Of course, the GS culture was all about the most insidious type of lying – the lie by omission. I’m sure the muppets who bought CDOs and similar financial instruments from GS would have liked to know that the other side of the GS house was selling puts in the form of various derivatives on the same instruments, since they knew the toxicity contained therein and knew it was only a matter of time before such instruments would self-destruct. But, for some reason that I’ve never seen fully explained – and that was never reached in the hearings at which Blankfein et al testified – the obvious conclusion that “It’s just wrong” was never applied to this situation and no penalties of any substantial kind (ie – commensurate with the actions) were ever assessed. Let’s put it this way: If Bernie got 150 years for knowingly orchestrating over a period of years the theft of $50 billion, then the theft of over $2 trillion – 40 times as much – should merit 40 tims the sentnce. I’m really OK with not giving too much to one person – despite how guilty are the likes of Blankfein, Fulda and especially at Cassano Lehmann, Liddy and Benmosche at AIG, Pandit and Parsons at Citigroup, and so many others. No, let’s divide the 6,000 years among, say, 1,200 of the financial chiefs who benefitted most from the behavior of their employees – who were driven to do bad things or get fired for “not performing.” Five years isn’t so burdensome, right? – in Ossining.

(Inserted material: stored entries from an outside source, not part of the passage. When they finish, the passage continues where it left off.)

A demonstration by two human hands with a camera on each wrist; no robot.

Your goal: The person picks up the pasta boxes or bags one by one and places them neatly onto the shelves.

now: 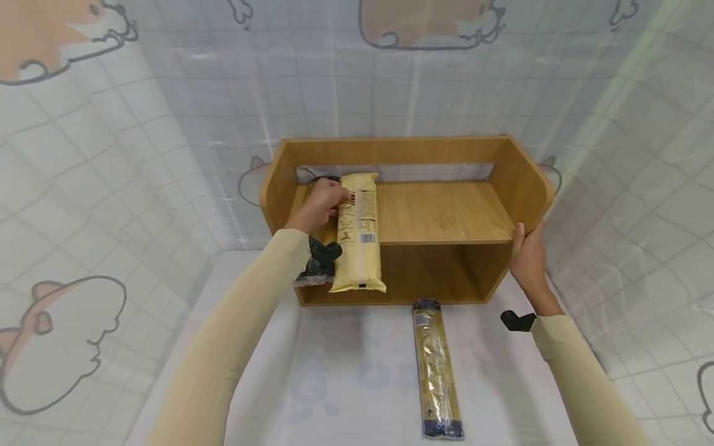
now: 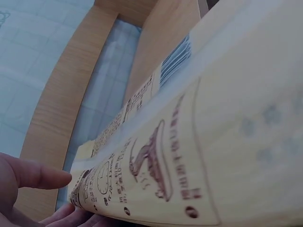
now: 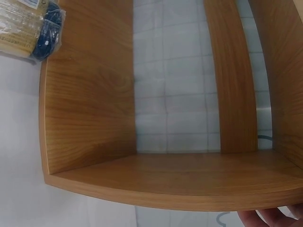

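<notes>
A long yellow noodle packet (image 1: pixel 359 248), printed with cooking pictures, lies lengthwise on the upper board of a wooden shelf (image 1: pixel 446 210), its near end jutting past the front edge. My left hand (image 1: pixel 321 201) grips the packet's left edge near the far end; in the left wrist view the thumb is above the edge and the other fingers lie under it. With my right hand (image 1: pixel 528 260) I hold the shelf's right side panel, thumb at its front edge; fingers (image 3: pixel 270 217) show along the outside in the right wrist view.
Partly hidden by my left arm, a dark item in clear wrap (image 1: pixel 315 272) sticks out at the shelf's left. A clear, blue-ended pack (image 1: pixel 437 371) lies on the white cloth (image 1: pixel 357 371) before the shelf. Patterned curtains (image 1: pixel 334 93) surround the place.
</notes>
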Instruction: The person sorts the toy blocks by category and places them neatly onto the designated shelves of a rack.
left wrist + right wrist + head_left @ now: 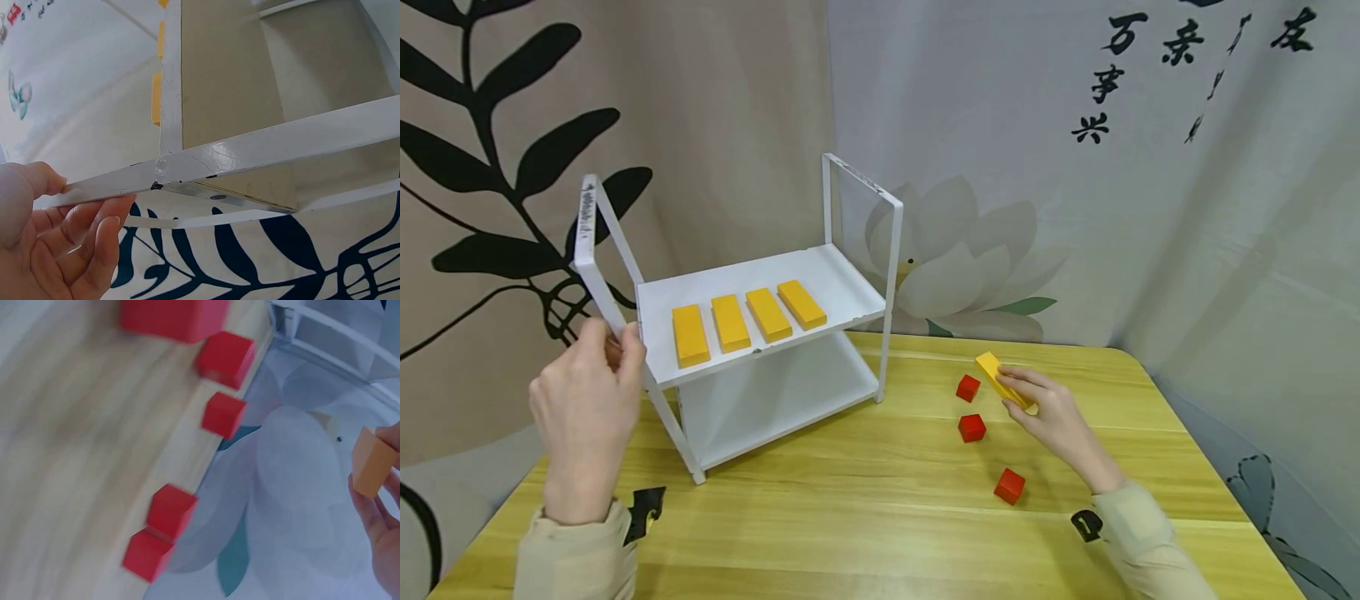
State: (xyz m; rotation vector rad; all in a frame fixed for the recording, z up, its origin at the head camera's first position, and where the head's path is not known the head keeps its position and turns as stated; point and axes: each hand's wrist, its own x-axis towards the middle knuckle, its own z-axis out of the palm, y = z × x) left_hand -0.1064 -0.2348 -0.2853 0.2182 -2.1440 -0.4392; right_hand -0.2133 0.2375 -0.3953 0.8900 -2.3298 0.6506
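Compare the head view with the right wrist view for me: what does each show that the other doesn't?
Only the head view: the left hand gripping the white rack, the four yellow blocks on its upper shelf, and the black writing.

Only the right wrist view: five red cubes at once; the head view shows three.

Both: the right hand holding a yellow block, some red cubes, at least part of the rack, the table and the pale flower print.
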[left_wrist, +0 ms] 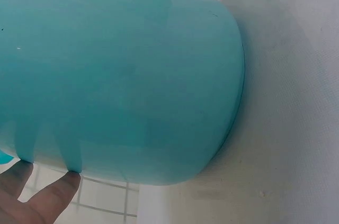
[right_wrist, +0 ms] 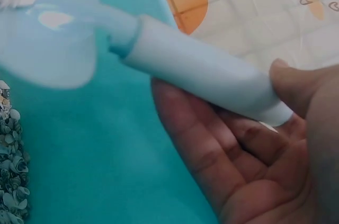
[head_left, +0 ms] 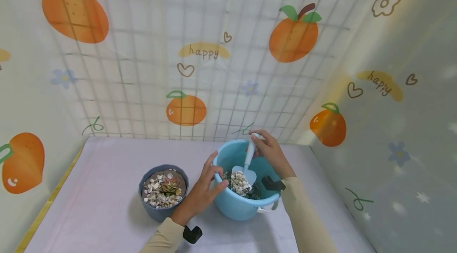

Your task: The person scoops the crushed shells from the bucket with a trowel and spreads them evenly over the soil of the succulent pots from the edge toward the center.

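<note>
A light blue bucket [head_left: 237, 207] stands on the table, with small shells [left_wrist: 2, 29] no more than a speck in the left wrist view. My left hand [head_left: 201, 191] holds its left side, thumb and index finger over the rim, other fingertips [left_wrist: 68, 179] against the outer wall. My right hand [head_left: 267, 150] grips the pale handle of a small shovel [head_left: 251, 150], tilted into the bucket. Whitish shells [head_left: 240, 183] lie heaped on its blade. Below, greyish small shells [right_wrist: 11, 166] show inside the bucket.
Left of the bucket stands a blue-grey pot [head_left: 155, 211] holding a succulent [head_left: 170, 186], brown soil and pale shells. The bucket's white handle [head_left: 265, 208] hangs at its front right. Behind the table [head_left: 107, 165] hangs a fruit-printed curtain [head_left: 143, 46] over a wire grid.
</note>
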The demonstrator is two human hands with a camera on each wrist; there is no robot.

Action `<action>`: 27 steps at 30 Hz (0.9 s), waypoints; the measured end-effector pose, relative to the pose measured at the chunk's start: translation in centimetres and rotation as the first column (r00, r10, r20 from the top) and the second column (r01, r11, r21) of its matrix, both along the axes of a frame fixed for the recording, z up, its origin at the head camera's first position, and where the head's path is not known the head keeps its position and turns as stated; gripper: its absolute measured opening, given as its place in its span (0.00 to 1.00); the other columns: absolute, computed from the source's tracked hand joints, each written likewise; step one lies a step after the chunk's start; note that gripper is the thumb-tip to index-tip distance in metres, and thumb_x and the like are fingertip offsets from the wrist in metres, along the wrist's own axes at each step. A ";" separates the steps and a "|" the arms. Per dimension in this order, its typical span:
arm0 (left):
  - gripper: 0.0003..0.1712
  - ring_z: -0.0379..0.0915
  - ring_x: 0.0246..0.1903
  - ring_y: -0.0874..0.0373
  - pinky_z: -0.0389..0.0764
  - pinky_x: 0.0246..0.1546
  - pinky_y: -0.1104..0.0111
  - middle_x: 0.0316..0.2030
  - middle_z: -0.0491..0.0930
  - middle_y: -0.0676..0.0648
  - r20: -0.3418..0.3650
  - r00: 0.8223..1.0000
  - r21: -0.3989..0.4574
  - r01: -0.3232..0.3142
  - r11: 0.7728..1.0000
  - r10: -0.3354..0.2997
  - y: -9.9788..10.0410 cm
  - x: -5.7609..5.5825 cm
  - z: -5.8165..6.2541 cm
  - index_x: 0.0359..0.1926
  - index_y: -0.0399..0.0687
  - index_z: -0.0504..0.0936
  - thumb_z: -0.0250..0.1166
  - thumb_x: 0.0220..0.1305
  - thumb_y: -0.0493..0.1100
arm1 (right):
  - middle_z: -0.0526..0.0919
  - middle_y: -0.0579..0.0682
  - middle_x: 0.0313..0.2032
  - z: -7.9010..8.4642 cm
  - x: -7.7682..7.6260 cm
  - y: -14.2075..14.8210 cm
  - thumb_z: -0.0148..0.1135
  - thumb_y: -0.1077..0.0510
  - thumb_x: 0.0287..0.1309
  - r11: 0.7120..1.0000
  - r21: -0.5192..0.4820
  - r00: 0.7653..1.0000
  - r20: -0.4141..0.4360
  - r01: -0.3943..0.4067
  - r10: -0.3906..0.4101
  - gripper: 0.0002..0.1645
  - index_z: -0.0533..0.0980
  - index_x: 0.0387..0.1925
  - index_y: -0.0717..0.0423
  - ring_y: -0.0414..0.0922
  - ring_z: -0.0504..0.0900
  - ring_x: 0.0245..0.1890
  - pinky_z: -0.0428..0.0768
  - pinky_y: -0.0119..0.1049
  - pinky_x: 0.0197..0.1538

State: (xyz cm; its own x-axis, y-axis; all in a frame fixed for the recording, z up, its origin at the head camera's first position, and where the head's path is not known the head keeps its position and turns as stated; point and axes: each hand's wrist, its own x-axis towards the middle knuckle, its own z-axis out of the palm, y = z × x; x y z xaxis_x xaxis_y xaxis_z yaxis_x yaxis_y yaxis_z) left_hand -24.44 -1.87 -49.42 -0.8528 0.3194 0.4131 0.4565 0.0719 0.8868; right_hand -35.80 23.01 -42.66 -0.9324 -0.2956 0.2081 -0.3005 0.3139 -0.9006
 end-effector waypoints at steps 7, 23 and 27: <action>0.09 0.47 0.70 0.46 0.63 0.58 0.42 0.76 0.35 0.55 -0.026 0.999 -0.018 -0.023 1.000 0.022 0.2 -0.8 -1.1 0.47 0.52 0.67 0.57 0.72 0.47 | 0.84 0.64 0.37 0.2 -0.1 0.0 0.53 0.45 0.72 1.000 -0.026 1.000 0.002 -0.004 0.004 0.23 0.71 0.61 0.51 0.57 0.85 0.32 0.83 0.50 0.38; 0.16 0.45 0.71 0.48 0.64 0.58 0.41 0.76 0.35 0.57 -0.032 0.999 -0.053 -0.040 0.998 0.039 0.1 -1.2 -1.7 0.54 0.61 0.67 0.58 0.70 0.55 | 0.84 0.66 0.36 0.5 0.1 0.0 0.58 0.44 0.68 0.989 -0.144 0.996 0.089 0.031 -0.018 0.26 0.72 0.60 0.55 0.57 0.86 0.33 0.83 0.51 0.38; 0.28 0.41 0.73 0.48 0.63 0.58 0.39 0.76 0.35 0.55 -0.015 0.999 -0.051 -0.042 0.998 0.041 -0.1 -0.6 -0.7 0.66 0.64 0.62 0.60 0.69 0.54 | 0.84 0.67 0.36 0.5 0.0 0.2 0.57 0.44 0.69 0.986 -0.160 0.994 0.103 0.050 -0.034 0.28 0.71 0.61 0.57 0.57 0.86 0.32 0.83 0.51 0.38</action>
State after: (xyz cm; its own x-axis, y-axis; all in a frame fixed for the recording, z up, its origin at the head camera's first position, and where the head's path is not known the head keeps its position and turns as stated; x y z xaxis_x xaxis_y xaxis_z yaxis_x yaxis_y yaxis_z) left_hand -25.08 -1.99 -50.17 -0.8600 0.3049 0.4092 0.4646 0.1361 0.8750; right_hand -35.81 23.23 -42.13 -0.9617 -0.2259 0.1554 -0.1964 0.1720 -0.9653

By the way, if you think the grab for greed and power wasn’t completely well orchestrated and completely conspiratorial – including our BFFs at GS past and present – please read this article by Matt Taibbi that appeared March 22, 2009 in The Rolling Stone: http://www.commondreams.org/view/2009/03  /22-6. (Warning: Mr Taibbi’s “journalistic style” is quite a bit rougher than Bethany’s – but, he also fully discloses and doesn’t mince words….)

In the meantime, should we forgive Bethany for not yet fully overcoming her “training” at GS? Or, is the yardstick of “it’s just wrong” a measure to be applied even to the high and mighty reporters of Reuters?

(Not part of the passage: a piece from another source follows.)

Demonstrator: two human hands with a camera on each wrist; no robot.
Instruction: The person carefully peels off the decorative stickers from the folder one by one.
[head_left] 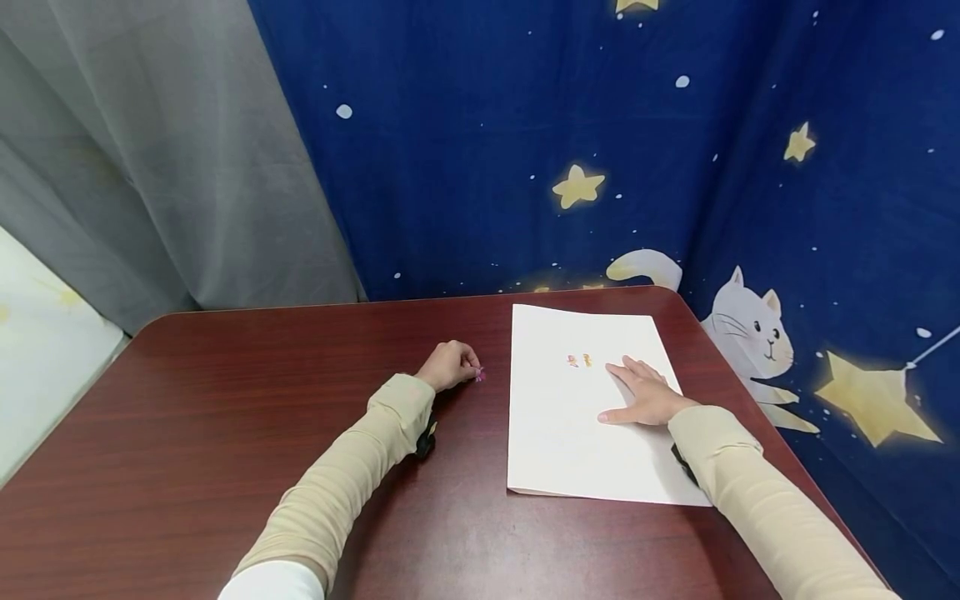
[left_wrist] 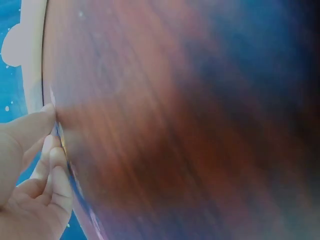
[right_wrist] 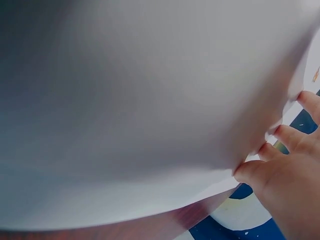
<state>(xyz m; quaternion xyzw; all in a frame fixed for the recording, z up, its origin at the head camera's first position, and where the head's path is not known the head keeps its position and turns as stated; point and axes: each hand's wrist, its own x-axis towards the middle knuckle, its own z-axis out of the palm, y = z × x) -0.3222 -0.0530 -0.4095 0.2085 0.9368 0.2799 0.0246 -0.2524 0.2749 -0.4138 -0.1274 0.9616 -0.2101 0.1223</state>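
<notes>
Over the left part of the table, just left of the paper, my left hand pinches a small pink and purple piece that looks like a sticker. Thumb and fingertips meet on its thin edge in the left wrist view. A large white sheet of paper lies on the right side of the table. On it are two small colourful pieces, one pinkish and one yellow-orange, side by side. My right hand rests on the paper, fingers spread and straight, just right of these pieces.
The dark red-brown table has rounded far corners. Behind it hang a grey curtain and a blue curtain with stars and a white cat. The paper's near left corner lifts slightly in a fold.
</notes>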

Posted by JeffsComment | Report as abusive
 

Errata to my posting today:
No 1 – Cassano, the “greedy little turd with a knack for selective accounting,” was WFW (World Financial Wizard) No 1 at AIG, not Lehmann.
No 2 – The division of the current $2 trillion in asset theft by Bernie’s theft of $50 billion getting 150 years of jail time produces 4,000 years of jail time, not 6,000 years. The thing is that I continue to search for two different sources of verification that the amount stolen by the WFWs from American assets is not, in total, over $2 trillion but (as I know I’ve read) over $3 trillion – which would right the math for 6,000 years of jail time to disburse among the 1,200 WFWs “most deserving.”

Posted by JeffsComment | Report as abusive
 

@ JeffsComments: Bethany McLean is NOT a Reuters journalist (as it is clear from the bio thumbnail)
Her opinions are hosted, as with many other external commentators’ in the Analysys & Opinion section of the blog and as stated,
“ANY OPINIONS EXPRESSED HERE ARE THE AUTHOR’S OWN.”
Be reassured that Reuters journalist have very strict rules about disclosing potential conflict of interest when covering stories.